> [WHAT TO DO]:
Across the entries that follow, tally every line holding the word "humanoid" and reply with the count alone.

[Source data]
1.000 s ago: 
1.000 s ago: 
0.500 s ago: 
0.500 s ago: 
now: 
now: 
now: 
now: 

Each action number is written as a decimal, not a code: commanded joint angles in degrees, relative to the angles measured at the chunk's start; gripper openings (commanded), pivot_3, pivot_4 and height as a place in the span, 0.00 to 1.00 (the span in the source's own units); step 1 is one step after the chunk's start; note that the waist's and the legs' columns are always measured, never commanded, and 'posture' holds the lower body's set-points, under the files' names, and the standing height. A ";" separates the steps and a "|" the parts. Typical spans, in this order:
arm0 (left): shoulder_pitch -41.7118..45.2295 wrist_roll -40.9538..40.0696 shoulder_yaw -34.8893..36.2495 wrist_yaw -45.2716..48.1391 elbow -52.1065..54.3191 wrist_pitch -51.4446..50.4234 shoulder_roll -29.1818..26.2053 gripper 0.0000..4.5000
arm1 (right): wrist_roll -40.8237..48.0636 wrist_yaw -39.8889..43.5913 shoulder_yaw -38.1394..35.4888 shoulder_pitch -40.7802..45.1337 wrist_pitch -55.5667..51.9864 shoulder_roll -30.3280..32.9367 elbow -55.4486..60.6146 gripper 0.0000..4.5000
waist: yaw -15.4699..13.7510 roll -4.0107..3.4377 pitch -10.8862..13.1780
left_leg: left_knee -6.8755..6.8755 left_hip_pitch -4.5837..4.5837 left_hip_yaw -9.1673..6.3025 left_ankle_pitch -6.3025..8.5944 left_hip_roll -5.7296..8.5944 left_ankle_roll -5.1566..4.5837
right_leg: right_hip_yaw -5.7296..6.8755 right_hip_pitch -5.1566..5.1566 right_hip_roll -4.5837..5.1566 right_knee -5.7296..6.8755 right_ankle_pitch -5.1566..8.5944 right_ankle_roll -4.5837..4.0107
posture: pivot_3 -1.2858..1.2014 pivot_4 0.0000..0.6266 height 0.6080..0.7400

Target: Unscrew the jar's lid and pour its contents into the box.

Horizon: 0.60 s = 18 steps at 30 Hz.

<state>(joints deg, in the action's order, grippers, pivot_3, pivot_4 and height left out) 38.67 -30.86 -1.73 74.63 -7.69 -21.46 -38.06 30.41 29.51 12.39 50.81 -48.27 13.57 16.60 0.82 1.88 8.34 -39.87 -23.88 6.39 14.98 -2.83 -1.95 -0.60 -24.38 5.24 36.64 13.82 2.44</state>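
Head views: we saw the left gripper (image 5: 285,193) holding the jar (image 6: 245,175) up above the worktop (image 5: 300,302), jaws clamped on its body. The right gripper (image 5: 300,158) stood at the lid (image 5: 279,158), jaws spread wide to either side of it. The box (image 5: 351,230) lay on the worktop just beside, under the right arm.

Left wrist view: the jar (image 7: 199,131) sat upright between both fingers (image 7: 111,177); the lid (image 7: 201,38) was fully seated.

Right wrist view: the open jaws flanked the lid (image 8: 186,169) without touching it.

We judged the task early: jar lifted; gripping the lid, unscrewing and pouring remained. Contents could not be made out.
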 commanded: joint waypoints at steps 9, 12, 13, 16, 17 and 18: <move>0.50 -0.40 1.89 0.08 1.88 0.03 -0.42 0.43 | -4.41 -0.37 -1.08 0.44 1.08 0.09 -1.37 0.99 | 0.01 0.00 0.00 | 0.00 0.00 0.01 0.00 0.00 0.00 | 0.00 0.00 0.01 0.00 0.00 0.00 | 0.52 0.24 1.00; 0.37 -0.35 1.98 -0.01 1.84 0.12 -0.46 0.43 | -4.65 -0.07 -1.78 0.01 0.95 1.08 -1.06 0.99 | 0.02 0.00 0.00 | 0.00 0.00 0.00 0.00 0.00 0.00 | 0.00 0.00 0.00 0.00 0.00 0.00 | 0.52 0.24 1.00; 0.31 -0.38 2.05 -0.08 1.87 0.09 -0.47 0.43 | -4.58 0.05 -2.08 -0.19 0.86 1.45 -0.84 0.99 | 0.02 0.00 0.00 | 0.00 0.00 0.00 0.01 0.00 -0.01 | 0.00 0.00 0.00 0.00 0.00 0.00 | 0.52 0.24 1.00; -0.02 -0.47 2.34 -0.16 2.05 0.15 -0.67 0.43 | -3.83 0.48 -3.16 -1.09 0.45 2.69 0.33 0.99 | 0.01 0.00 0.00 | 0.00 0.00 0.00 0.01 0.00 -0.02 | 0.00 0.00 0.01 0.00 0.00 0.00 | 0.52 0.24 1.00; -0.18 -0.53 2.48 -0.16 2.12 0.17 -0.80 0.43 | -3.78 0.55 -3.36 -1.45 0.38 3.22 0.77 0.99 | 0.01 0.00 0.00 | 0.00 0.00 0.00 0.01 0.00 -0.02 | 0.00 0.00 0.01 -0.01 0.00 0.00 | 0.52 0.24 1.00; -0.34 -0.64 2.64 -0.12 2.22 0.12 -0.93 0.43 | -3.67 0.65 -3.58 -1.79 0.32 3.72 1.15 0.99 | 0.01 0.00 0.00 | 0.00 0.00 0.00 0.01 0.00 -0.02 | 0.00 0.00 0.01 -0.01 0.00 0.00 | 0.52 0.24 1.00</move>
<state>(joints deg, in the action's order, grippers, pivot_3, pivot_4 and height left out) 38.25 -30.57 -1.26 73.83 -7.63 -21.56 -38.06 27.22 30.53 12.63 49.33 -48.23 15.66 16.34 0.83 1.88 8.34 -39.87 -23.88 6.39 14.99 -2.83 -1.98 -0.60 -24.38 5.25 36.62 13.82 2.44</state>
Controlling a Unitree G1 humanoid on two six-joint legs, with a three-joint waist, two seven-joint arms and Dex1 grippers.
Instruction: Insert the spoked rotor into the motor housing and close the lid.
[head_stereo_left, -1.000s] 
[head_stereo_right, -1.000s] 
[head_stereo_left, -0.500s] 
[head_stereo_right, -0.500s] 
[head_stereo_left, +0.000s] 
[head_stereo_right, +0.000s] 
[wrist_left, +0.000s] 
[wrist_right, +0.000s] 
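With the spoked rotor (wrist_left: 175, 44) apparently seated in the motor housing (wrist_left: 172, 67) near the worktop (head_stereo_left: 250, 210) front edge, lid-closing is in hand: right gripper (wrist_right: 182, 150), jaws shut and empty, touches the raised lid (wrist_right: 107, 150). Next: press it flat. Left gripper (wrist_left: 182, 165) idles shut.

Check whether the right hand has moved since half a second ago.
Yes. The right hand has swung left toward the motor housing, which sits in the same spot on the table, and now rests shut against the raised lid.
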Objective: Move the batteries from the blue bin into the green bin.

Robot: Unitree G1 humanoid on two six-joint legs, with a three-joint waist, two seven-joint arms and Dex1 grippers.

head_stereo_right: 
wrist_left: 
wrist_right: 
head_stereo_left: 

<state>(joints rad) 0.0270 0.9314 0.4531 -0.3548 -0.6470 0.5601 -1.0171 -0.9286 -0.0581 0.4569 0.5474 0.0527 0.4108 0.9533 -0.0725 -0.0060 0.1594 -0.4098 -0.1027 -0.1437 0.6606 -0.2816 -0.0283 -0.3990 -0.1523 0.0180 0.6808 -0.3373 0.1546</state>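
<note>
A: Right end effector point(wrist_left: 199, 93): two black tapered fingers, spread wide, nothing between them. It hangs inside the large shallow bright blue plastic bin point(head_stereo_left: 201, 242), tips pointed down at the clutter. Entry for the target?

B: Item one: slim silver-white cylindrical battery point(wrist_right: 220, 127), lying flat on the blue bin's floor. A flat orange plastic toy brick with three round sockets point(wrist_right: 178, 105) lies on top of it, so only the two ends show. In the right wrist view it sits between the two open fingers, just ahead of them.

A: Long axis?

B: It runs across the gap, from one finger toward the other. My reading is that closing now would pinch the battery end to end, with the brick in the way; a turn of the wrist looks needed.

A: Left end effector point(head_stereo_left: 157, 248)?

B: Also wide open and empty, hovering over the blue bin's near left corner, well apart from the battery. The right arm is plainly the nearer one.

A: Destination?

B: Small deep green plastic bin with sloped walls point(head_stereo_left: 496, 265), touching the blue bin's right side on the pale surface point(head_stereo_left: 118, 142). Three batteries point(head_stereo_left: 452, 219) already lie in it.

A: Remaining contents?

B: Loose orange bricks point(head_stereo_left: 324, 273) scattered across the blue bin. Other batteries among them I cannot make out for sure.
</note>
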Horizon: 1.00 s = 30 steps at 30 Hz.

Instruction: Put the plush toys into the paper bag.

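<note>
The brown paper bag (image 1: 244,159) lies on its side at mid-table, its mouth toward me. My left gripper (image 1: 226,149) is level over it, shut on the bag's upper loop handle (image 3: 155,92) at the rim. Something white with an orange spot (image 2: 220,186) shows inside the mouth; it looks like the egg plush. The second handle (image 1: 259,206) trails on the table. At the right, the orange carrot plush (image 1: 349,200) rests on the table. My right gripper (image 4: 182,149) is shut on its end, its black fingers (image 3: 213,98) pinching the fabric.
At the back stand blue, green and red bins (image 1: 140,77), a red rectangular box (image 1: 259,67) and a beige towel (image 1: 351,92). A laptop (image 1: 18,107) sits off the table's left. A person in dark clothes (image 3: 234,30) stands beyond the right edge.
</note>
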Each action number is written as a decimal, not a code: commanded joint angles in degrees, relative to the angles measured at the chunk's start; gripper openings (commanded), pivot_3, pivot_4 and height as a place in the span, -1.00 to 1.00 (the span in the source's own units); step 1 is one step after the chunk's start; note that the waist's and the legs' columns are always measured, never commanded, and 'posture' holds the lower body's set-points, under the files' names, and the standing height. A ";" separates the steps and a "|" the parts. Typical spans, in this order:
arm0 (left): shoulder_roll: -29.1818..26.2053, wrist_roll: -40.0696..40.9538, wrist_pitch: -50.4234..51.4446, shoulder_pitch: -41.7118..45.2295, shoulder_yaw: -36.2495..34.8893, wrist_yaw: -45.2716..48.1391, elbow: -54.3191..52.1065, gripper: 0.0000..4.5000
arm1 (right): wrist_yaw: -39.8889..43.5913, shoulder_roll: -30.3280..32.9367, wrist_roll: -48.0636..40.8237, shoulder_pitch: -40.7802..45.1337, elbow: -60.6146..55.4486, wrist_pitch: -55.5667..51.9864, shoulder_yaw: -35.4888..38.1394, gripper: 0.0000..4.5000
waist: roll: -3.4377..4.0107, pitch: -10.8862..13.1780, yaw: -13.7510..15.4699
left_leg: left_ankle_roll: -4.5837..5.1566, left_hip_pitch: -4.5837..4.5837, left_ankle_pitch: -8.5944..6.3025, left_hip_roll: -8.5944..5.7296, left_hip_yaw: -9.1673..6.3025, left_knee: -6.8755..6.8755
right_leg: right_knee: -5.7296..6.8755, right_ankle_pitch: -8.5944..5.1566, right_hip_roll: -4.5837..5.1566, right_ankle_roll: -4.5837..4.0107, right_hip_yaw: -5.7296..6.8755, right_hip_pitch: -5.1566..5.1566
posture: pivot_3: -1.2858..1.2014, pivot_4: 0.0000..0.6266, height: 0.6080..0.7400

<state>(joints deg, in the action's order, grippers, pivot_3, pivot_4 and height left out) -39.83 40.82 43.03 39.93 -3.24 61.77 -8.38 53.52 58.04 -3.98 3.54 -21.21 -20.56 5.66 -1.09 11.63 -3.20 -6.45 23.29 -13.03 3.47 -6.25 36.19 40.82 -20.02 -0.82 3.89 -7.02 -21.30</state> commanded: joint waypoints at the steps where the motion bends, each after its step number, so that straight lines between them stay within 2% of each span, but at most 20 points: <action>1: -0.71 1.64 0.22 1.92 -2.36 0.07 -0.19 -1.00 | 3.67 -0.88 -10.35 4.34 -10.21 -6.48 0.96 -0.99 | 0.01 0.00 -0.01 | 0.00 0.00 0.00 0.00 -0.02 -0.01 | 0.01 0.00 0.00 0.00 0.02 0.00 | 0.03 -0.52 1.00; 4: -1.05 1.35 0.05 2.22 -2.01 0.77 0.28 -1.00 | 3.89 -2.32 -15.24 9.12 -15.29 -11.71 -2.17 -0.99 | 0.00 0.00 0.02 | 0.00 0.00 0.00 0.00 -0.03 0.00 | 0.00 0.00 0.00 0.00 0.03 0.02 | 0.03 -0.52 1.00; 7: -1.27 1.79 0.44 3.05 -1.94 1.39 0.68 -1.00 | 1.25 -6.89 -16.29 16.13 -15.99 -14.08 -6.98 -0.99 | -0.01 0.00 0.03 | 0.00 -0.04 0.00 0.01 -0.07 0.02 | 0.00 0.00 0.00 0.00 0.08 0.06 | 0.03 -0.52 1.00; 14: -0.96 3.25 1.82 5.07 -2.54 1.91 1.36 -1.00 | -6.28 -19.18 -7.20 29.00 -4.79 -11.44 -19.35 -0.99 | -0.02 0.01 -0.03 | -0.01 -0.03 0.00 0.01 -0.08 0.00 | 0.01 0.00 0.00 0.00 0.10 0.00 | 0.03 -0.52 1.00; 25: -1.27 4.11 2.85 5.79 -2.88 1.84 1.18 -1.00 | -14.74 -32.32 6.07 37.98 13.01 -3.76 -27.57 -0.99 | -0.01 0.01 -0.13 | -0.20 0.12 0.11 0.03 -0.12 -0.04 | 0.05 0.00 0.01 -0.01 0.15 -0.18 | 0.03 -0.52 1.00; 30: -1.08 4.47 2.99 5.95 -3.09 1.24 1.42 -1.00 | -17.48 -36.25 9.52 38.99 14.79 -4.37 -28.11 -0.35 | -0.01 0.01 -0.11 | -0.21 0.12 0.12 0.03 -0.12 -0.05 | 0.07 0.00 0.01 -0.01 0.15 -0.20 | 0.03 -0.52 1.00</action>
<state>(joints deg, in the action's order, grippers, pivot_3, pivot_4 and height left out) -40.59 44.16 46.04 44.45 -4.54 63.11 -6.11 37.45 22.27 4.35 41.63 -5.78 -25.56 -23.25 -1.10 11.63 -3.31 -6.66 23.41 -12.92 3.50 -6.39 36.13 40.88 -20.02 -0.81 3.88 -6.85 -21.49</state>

> [RESPONSE TO THIS EXERCISE]:
2